**Required work**. Search the listing below for the string "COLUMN" and show each line that contains it.

**Data extract**.

·····

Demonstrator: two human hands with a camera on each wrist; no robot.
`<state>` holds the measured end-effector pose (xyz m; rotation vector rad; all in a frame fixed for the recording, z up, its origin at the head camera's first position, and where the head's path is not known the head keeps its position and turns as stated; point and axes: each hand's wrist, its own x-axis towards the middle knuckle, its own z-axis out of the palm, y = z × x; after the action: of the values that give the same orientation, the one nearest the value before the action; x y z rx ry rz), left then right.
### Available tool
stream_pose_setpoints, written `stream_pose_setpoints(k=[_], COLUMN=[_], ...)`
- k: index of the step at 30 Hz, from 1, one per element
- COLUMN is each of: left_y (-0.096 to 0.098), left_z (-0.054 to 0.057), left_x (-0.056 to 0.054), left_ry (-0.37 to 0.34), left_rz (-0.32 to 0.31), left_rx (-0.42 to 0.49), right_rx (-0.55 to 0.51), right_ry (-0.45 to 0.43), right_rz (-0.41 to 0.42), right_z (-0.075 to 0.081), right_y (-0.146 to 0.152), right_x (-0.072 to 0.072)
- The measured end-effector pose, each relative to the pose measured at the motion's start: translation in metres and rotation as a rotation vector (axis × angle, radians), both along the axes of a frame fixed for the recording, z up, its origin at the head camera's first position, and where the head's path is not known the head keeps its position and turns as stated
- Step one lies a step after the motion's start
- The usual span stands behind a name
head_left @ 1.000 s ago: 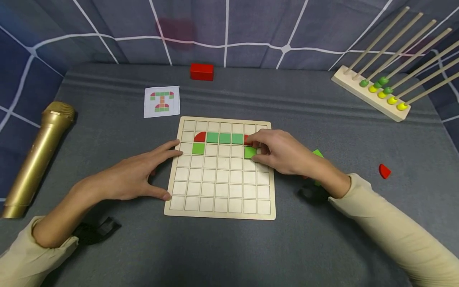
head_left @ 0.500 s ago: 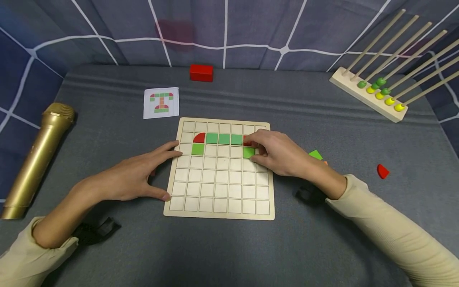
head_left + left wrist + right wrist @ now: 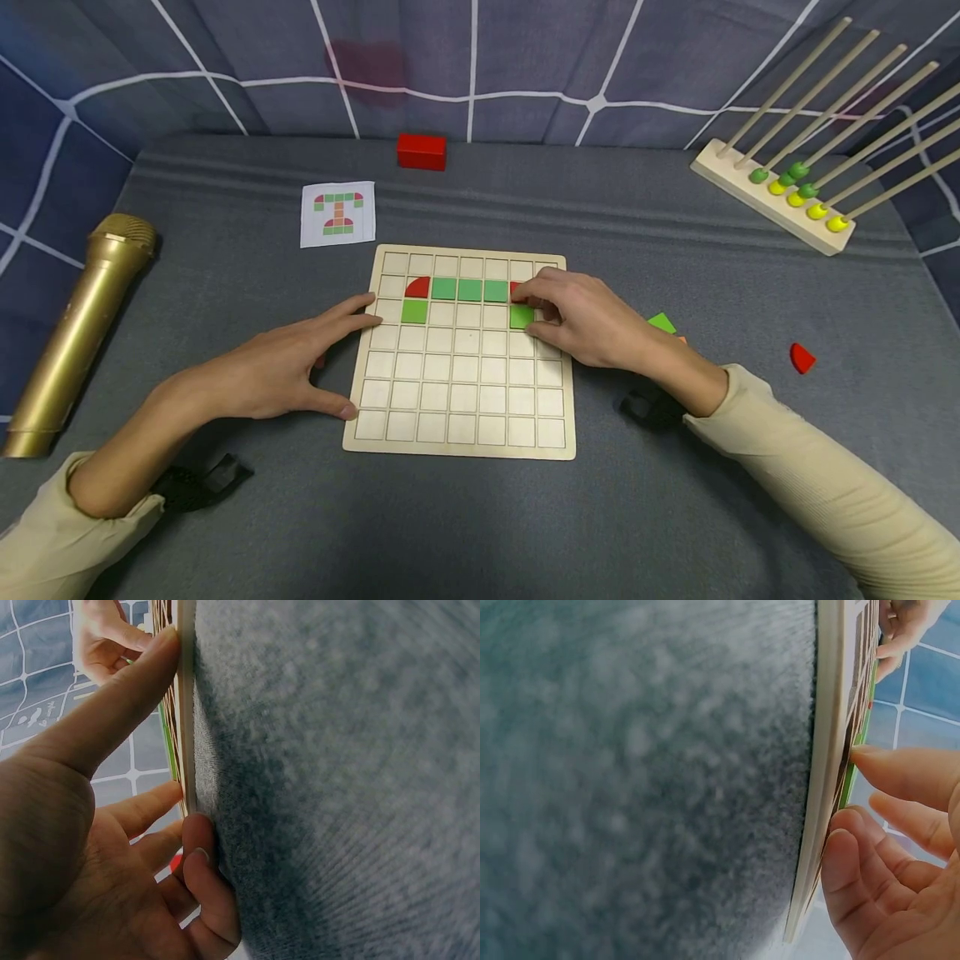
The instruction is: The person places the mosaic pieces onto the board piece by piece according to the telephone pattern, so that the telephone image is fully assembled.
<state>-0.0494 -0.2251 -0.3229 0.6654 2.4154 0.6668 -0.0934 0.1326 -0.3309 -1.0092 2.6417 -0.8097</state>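
A pale wooden grid board lies in front of me. Along one row sit a red quarter-round tile and three darker green square tiles; a light green square lies below the red one. My left hand has its extended fingers and thumb against the board's left edge, also close up in the left wrist view. My right hand pinches a light green square tile near the board's right side, thumb at its lower corner. Its index fingertip reaches a second red tile, mostly covered.
A printed pattern card and red block lie behind the board. A gold microphone is left; a pegged bead rack stands back right. A green tile, orange piece and red tile lie right.
The light green tile at my right thumb has shifted slightly away from me, toward the red tile. My left hand stays at the board's edge.
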Motion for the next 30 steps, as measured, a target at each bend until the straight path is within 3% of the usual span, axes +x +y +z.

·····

**Result for this exercise**.
stream_pose_setpoints, written `stream_pose_setpoints(k=[_], COLUMN=[_], ...)`
- COLUMN is each of: left_y (-0.096 to 0.098), left_z (-0.054 to 0.057), left_x (-0.056 to 0.054), left_ry (-0.37 to 0.34), left_rz (-0.32 to 0.31), left_rx (-0.42 to 0.49), right_rx (-0.55 to 0.51), right_ry (-0.45 to 0.43), right_rz (-0.41 to 0.42), right_z (-0.075 to 0.081), right_y (-0.146 to 0.152), right_x (-0.072 to 0.072)

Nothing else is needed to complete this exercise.